EXERCISE PROMPT => Nothing in the entries may be altered; copy them all exactly.

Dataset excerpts
——————————

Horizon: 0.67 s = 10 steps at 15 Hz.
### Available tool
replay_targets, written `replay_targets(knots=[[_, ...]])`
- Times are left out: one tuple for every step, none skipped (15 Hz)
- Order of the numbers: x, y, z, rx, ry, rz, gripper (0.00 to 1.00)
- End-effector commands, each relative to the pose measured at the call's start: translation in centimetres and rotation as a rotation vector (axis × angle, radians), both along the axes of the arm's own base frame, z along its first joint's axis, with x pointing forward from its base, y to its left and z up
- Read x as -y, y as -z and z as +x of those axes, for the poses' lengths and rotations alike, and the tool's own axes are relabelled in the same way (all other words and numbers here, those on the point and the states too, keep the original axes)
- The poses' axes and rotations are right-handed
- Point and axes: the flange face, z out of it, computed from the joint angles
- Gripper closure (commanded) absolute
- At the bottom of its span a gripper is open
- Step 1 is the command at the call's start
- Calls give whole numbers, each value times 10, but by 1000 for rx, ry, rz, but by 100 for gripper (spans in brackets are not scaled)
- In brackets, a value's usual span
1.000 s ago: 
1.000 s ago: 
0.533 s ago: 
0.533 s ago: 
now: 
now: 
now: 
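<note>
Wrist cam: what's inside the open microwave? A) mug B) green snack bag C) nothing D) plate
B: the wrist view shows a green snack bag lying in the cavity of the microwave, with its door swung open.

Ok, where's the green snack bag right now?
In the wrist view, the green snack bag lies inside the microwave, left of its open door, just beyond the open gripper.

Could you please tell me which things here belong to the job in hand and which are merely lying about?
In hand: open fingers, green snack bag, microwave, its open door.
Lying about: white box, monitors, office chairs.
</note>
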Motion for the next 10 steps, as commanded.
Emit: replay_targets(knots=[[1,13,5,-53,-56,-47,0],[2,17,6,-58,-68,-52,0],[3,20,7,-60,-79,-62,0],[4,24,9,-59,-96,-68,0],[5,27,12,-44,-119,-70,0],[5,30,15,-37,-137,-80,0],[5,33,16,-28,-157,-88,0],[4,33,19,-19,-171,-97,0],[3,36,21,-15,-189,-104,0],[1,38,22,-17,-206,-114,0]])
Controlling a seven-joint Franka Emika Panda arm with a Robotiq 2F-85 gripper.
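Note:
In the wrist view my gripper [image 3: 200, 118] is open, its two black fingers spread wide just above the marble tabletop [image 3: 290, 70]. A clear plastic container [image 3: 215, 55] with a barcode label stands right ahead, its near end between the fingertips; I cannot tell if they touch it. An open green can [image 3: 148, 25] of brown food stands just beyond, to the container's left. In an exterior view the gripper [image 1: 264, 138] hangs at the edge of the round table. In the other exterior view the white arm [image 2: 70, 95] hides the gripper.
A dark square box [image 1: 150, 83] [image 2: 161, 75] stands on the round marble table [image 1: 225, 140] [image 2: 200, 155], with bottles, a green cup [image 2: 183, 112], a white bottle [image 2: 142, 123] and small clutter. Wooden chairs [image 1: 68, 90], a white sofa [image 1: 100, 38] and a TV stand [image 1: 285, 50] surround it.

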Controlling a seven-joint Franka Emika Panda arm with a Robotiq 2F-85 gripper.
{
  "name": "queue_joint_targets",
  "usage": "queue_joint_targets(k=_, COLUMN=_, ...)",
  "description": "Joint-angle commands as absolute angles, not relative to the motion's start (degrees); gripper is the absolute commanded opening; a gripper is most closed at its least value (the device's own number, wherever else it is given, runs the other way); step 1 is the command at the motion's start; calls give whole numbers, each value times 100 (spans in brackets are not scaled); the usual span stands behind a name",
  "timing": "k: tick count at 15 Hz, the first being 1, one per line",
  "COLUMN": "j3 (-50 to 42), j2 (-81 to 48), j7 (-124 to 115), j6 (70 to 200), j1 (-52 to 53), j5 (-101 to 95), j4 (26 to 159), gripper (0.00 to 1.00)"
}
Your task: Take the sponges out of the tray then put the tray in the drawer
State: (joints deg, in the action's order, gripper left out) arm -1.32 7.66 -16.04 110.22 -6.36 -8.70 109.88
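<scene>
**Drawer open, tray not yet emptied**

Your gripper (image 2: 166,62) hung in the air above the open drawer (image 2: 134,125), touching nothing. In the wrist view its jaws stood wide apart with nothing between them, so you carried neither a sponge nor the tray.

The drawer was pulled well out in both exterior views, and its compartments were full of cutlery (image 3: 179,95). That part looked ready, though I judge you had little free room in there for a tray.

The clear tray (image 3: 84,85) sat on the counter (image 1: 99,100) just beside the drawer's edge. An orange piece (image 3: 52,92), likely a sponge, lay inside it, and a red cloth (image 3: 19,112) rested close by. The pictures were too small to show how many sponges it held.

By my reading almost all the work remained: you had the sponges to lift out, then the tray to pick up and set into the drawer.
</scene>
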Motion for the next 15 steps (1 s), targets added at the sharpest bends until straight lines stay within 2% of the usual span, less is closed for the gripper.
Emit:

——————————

RESULT OF THE TASK =>
Horizon: 0.67 s = 10 steps at 15 Hz.
### Available tool
replay_targets, written `replay_targets(knots=[[_, ...]])`
- Times are left out: one tuple for every step, none skipped (15 Hz)
- Order of the numbers: x, y, z, rx, ry, rz, gripper (0.00 to 1.00)
- End-effector commands, each relative to the pose measured at the call's start: translation in centimetres and rotation as a rotation vector (axis × angle, radians), both along the axes of the arm's own base frame, z along its first joint's axis, with x pointing forward from its base, y to its left and z up
- Read x as -y, y as -z and z as +x of those axes, for the poses' lengths and rotations alike, and the tool's own axes are relabelled in the same way (all other words and numbers here, those on the point and the states too, keep the original axes)
- The poses' axes and rotations are right-handed
- Point and axes: the flange face, z out of it, computed from the joint angles
- Gripper closure (commanded) absolute
- At the bottom of its span a gripper is open
- Step 1 is the command at the call's start
- Calls give whole numbers, each value times 10, but by 1000 for rx, ry, rz, but by 100 for gripper (spans in brackets are not scaled)
- In brackets, a value's usual span
1.000 s ago: 
1.000 s ago: 
0.533 s ago: 
0.533 s ago: 
now: 
now: 
now: 
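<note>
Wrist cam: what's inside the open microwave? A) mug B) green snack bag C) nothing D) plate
B: the wrist view shows a green snack bag lying in the cavity of the microwave, with its door swung open.

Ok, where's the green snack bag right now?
In the wrist view, the green snack bag lies inside the microwave, left of its open door, just beyond the open gripper.

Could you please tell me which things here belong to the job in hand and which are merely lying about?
In hand: open fingers, green snack bag, microwave, its open door.
Lying about: white box, monitors, office chairs.
</note>
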Motion for the next 10 steps, as commanded.
Emit: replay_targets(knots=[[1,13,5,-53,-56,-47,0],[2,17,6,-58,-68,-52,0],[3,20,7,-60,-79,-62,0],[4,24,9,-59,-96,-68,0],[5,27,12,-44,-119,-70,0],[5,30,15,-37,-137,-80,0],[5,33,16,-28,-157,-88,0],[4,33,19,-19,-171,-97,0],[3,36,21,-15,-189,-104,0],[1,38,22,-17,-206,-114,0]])
Controlling a seven-joint Franka Emika Panda arm with a Robotiq 2F-85 gripper.
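Note:
In the wrist view my gripper [image 3: 200, 118] is open, its two black fingers spread wide just above the marble tabletop [image 3: 290, 70]. A clear plastic container [image 3: 215, 55] with a barcode label stands right ahead, its near end between the fingertips; I cannot tell if they touch it. An open green can [image 3: 148, 25] of brown food stands just beyond, to the container's left. In an exterior view the gripper [image 1: 264, 138] hangs at the edge of the round table. In the other exterior view the white arm [image 2: 70, 95] hides the gripper.
A dark square box [image 1: 150, 83] [image 2: 161, 75] stands on the round marble table [image 1: 225, 140] [image 2: 200, 155], with bottles, a green cup [image 2: 183, 112], a white bottle [image 2: 142, 123] and small clutter. Wooden chairs [image 1: 68, 90], a white sofa [image 1: 100, 38] and a TV stand [image 1: 285, 50] surround it.
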
Controlling a seven-joint Franka Emika Panda arm with a Robotiq 2F-85 gripper.
{
  "name": "queue_joint_targets",
  "usage": "queue_joint_targets(k=_, COLUMN=_, ...)",
  "description": "Joint-angle commands as absolute angles, not relative to the motion's start (degrees); gripper is the absolute commanded opening; a gripper is most closed at its least value (the device's own number, wherever else it is given, runs the other way); step 1 is the command at the motion's start; calls give whole numbers, each value times 100 (spans in brackets are not scaled); the usual span stands behind a name",
  "timing": "k: tick count at 15 Hz, the first being 1, one per line",
  "COLUMN": "j3 (-50 to 42), j2 (-81 to 48), j7 (-124 to 115), j6 (70 to 200), j1 (-52 to 53), j5 (-101 to 95), j4 (26 to 159), gripper (0.00 to 1.00)"
}
Your task: Take the sponges out of the tray then put the tray in the drawer
State: (joints deg, in the action's order, gripper left out) arm -1.32 7.66 -16.04 110.22 -6.36 -8.70 109.88
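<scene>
**Drawer open, tray not yet emptied**

Your gripper (image 2: 166,62) hung in the air above the open drawer (image 2: 134,125), touching nothing. In the wrist view its jaws stood wide apart with nothing between them, so you carried neither a sponge nor the tray.

The drawer was pulled well out in both exterior views, and its compartments were full of cutlery (image 3: 179,95). That part looked ready, though I judge you had little free room in there for a tray.

The clear tray (image 3: 84,85) sat on the counter (image 1: 99,100) just beside the drawer's edge. An orange piece (image 3: 52,92), likely a sponge, lay inside it, and a red cloth (image 3: 19,112) rested close by. The pictures were too small to show how many sponges it held.

By my reading almost all the work remained: you had the sponges to lift out, then the tray to pick up and set into the drawer.
</scene>
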Motion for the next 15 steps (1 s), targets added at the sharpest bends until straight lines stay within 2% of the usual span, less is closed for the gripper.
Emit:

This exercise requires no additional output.